Wenn sich Deutsche an Brandt erinnern, denken sie an einen Politiker, der umjubelt und wie eine Ikone verehrt, aber auch bekämpft und verraten wurde, mitten im Spionagetriller des Kalten Kriegs (Guillaume-Affäre) auch noch als Lockvogel dienen musste. Willy Brandt, der als Emigrant für viele Nachkriegsdeutsche lange Zeit der andere Deutsche ist, hat als Regierender Bürgermeister von Westberlin, Außenminister der Großen Koalition und Kanzler Deutschland verändert – nicht nur mit seiner Ostpolitik, die der Berliner Mauer erste Risse zusetzte.

Zeitzeugen haben Fotos vom Friedensnobelpreisträger oder dem Erfurter „Willy, Willy“-Empfang vor Augen. Besonders eingeprägt aber hat sich der Kniefall: Der von Nazis verfolgte Brandt gedenkt am Ehrenmal der Helden des Gettos in Warschau der Opfer der Nazis in einer um Vergebung bittenden Geste. Der Kniefall des Kanzlers symbolisiert aussöhnend auch die Verantwortung von Deutschen für das von Deutschen begangene Grauen.

Dass der 1992 im Rheinstädtchen Unkel gestorbene Brandt einmal zur Jahrhundertfigur wird, gilt in seiner Zeit als Wunder: Er wird 1913 in eine zerrissene Lübecker Familie geboren – als Herbert Ernst Karl Frahm, unehelicher Sohn einer Verkäuferin. Die Arbeiterbewegung wird zur Ersatzfamilie. Als Mitglied einer linken Abspaltung der SPD flüchtet er 1933 vor der Nazi-Diktatur nach Oslo.

Unter dem später weltweit bekannten Decknamen Willy Brandt erfindet er sich selbst – und wird doch in sich zerrissen bleiben. In Skandinavien arbeitet das Sprachtalent für Zeitungen und im Widerstand, informiert Alliierte früh über Konzentrationslager, ohne dass – wie erhofft – Eisenbahnlinien nach Auschwitz zerbombt werden. Als Beobachter der Nürnberger Kriegsverbrecherprozesse kehrt Brandt 1945 zurück, erlebt 1947 als Presseattaché der Norwegischen Militärmission das zerstörte Berlin.

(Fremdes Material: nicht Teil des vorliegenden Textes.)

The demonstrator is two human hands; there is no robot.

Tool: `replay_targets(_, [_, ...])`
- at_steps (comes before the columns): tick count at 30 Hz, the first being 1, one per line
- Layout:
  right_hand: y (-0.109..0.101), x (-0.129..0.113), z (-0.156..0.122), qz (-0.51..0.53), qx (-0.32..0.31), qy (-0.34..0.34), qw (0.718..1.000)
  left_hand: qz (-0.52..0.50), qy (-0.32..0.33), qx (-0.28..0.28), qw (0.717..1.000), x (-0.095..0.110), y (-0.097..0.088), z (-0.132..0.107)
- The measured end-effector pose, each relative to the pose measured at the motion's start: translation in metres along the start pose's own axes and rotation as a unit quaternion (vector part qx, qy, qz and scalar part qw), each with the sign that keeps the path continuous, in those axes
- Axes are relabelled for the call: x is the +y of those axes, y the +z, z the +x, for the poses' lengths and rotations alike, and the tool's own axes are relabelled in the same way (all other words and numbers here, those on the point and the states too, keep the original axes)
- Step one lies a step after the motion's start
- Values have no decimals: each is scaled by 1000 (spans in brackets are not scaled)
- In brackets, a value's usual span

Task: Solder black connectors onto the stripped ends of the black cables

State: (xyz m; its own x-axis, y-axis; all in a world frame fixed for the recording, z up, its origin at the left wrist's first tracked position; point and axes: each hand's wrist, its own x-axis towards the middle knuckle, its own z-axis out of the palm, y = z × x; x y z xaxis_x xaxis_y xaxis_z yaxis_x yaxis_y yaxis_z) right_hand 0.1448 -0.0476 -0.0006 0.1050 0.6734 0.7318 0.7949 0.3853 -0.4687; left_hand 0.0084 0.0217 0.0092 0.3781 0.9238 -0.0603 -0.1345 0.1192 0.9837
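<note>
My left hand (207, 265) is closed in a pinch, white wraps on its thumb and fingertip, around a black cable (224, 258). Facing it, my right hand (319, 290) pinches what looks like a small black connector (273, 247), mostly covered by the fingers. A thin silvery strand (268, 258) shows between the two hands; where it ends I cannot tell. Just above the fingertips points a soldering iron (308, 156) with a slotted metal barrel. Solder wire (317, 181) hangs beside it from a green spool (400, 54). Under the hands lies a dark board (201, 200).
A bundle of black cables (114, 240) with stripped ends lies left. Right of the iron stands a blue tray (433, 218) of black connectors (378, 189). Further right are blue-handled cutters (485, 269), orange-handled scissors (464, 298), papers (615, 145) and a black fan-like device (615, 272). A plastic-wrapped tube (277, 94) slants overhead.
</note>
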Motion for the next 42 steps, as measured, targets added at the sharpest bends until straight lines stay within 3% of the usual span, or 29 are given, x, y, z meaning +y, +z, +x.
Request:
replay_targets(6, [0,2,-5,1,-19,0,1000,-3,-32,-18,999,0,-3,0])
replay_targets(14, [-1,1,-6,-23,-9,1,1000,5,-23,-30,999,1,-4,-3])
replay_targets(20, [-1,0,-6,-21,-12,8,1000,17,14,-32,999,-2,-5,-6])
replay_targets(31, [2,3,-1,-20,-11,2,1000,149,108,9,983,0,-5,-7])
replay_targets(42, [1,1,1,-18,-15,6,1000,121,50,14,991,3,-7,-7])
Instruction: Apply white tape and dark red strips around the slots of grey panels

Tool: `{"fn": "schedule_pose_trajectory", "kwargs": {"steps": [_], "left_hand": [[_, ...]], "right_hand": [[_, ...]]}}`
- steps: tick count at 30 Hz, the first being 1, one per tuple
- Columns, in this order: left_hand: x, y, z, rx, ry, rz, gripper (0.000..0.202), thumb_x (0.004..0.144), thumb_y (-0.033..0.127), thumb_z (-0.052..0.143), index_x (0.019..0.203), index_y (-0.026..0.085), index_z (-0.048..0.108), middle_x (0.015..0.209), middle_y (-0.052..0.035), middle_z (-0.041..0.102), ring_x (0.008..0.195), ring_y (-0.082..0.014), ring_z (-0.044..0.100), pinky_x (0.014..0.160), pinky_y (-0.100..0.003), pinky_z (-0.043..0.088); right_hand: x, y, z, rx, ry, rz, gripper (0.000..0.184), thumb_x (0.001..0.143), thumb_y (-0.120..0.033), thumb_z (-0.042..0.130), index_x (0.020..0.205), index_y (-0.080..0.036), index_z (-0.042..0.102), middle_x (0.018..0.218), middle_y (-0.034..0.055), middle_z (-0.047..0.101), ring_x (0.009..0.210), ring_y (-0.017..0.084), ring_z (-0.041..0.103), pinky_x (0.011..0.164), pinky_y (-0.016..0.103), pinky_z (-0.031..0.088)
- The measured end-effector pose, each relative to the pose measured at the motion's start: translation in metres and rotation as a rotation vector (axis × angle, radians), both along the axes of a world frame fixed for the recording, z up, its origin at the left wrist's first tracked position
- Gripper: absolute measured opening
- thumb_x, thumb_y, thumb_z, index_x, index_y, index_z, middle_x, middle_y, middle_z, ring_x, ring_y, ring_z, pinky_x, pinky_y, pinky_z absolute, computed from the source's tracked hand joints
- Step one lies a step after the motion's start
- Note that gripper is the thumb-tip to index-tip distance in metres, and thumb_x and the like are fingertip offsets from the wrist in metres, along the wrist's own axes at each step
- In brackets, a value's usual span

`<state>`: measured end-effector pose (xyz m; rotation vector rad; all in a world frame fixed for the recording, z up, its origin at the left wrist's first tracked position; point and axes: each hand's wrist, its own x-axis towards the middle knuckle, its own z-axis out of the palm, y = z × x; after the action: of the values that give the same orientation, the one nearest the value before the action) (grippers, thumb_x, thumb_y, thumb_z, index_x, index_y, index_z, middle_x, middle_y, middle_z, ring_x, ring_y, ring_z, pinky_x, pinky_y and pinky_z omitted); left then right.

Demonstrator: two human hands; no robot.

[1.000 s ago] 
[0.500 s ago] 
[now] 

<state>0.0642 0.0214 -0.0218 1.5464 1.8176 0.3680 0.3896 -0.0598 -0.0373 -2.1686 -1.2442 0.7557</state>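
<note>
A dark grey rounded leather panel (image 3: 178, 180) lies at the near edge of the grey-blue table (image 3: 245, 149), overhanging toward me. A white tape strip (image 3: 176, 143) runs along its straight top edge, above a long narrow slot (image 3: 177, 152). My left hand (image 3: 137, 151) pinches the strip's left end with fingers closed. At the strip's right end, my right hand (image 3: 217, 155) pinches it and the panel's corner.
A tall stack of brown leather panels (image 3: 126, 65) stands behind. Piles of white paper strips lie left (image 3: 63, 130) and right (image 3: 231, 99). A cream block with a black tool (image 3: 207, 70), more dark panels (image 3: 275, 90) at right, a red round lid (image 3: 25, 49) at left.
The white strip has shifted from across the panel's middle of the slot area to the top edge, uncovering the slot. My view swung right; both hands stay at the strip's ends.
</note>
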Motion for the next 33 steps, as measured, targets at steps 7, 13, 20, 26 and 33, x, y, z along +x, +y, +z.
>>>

Schnell reift der Entschluss, den er seiner damals siebenjährigen, norwegischen Tochter Ninja so erklärt: „Ich muss jetzt für dasjenige von meinen beiden Vaterländern arbeiten, das es schwer hat und meine Hilfe braucht.“ Er nimmt dem Kind die Angst vor neuen deutschen Angriffen. Später wird er als Kanzler erklären: „Wir wollen ein Volk der guten Nachbarn sein.“ Brandt zieht in den ersten Bundestag ein, wird 1957 Berlins Regierender Bürgermeister. Als New York 1957 den Bürgermeister der Frontstadt mit einer Konfettiparade feiert, denkt Brandt in einem Interview die spätere, mit dem Vertrauten Egon Bahr entwickelte, Ostpolitik vor: Das Berlin-Problem und die deutsche Frage könnten nicht isoliert betrachtet werden.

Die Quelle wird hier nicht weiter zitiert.